** Opening Data segment block **

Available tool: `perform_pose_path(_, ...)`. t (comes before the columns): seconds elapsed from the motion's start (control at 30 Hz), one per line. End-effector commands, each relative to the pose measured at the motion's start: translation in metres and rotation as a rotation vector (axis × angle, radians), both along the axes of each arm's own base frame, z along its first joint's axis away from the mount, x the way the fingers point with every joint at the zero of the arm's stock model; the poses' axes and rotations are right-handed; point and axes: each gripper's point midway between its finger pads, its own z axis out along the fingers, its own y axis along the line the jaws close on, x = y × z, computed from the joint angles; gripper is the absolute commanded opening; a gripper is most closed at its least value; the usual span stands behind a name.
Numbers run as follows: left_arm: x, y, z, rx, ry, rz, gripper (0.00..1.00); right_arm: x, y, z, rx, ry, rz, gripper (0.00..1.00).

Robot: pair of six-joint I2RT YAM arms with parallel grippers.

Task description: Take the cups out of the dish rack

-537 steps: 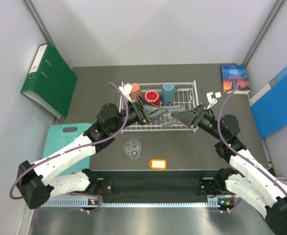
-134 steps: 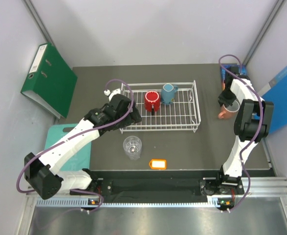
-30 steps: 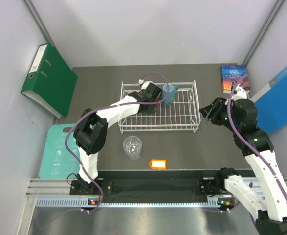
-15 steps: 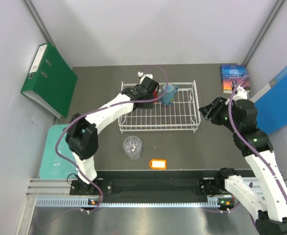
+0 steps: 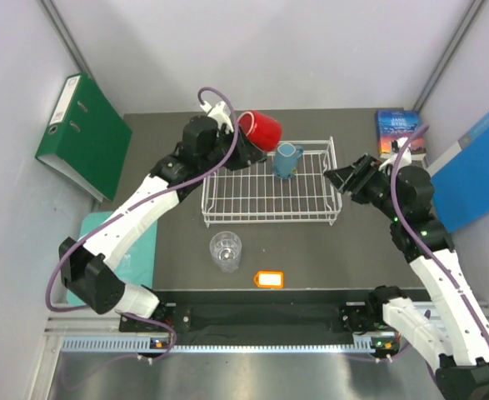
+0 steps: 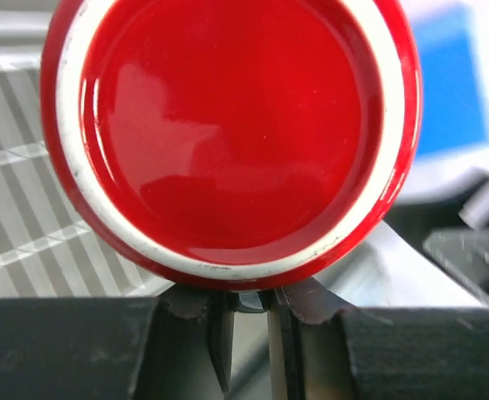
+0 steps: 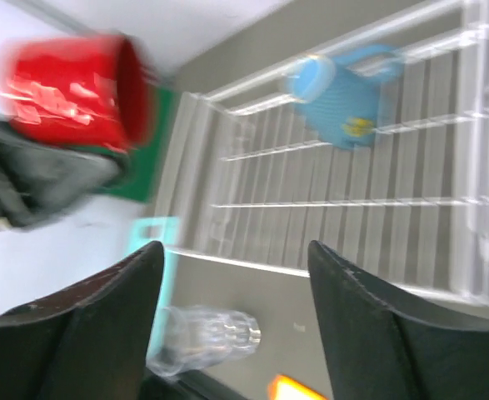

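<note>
I find the left gripper [image 6: 246, 315] pinched narrowly on the glossy red mug [image 6: 227, 125], whose round red face, ringed in white, is turned to the wrist. It is held aloft off the far left corner of the white wire dish rack [image 5: 252, 197]. The right gripper [image 7: 236, 254] stands spread, holding nothing. The light blue mug [image 5: 287, 158] sits on the grid floor ahead of its fingers.
</note>
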Motion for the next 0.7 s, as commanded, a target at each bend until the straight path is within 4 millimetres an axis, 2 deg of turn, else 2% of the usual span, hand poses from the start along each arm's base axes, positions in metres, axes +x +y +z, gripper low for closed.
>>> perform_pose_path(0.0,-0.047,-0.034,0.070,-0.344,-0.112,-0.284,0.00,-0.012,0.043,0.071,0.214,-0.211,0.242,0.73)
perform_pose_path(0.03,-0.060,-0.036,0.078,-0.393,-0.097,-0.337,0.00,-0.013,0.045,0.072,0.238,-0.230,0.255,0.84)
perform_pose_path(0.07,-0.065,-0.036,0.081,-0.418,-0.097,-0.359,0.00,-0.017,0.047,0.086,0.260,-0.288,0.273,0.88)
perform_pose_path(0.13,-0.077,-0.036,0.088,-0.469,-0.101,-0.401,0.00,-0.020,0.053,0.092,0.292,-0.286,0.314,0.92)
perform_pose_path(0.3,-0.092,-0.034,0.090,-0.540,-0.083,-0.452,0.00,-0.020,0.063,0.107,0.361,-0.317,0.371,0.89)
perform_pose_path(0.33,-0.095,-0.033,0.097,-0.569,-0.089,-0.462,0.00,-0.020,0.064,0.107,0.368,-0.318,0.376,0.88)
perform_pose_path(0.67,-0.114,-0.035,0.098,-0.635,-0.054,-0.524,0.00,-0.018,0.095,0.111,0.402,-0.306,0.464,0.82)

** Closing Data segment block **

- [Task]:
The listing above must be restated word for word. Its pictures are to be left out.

- [Problem solution]:
Available tool: `perform_pose_path(_, ...)`. t (comes before the columns): seconds elapsed from the motion's start (control at 30 Hz), one per line. End-effector commands, each relative to the pose measured at the motion's start: translation in metres and rotation as a rotation vector (axis × angle, radians), both along the axes of each arm's own base frame, z along its first joint's axis away from the mount, x the way the fingers point with every joint at the zero of the arm's stock model; the poses' axes and rotations are right-handed; point and axes: each gripper's point midway between its finger pads, its own z axis out along the fingers, its own y axis along the line the jaws close on, x = y × z, computed from the joint angles; gripper is the absolute commanded opening; a gripper is most closed at its least value; the usual span stands behind a name.
Numbers run as follows: left_arm: x, y, z, rx, ry, rz, gripper (0.00..1.00); right_arm: x, y, z, rx, ry, rz, gripper (0.00..1.00).

Robot: pair of six-joint I2RT YAM arms with parallel grippers.

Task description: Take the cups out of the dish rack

-537 steps: 
-134 steps: 
-30 steps: 
-15 steps: 
+0 steps: 
+0 steps: 
+0 steps: 

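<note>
I find the left gripper [image 6: 246, 315] pinched narrowly on the glossy red mug [image 6: 227, 125], whose round red face, ringed in white, is turned to the wrist. It is held aloft off the far left corner of the white wire dish rack [image 5: 252, 197]. The right gripper [image 7: 236, 254] stands spread, holding nothing. The light blue mug [image 5: 287, 158] sits on the grid floor ahead of its fingers.
</note>
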Motion for the next 0.7 s, as commanded, a target at each bend until the straight path is within 4 millimetres an axis, 2 deg of turn, else 2% of the usual span, hand poses from the start along each arm's base axes, positions in metres, axes +x +y +z, gripper low for closed.
>>> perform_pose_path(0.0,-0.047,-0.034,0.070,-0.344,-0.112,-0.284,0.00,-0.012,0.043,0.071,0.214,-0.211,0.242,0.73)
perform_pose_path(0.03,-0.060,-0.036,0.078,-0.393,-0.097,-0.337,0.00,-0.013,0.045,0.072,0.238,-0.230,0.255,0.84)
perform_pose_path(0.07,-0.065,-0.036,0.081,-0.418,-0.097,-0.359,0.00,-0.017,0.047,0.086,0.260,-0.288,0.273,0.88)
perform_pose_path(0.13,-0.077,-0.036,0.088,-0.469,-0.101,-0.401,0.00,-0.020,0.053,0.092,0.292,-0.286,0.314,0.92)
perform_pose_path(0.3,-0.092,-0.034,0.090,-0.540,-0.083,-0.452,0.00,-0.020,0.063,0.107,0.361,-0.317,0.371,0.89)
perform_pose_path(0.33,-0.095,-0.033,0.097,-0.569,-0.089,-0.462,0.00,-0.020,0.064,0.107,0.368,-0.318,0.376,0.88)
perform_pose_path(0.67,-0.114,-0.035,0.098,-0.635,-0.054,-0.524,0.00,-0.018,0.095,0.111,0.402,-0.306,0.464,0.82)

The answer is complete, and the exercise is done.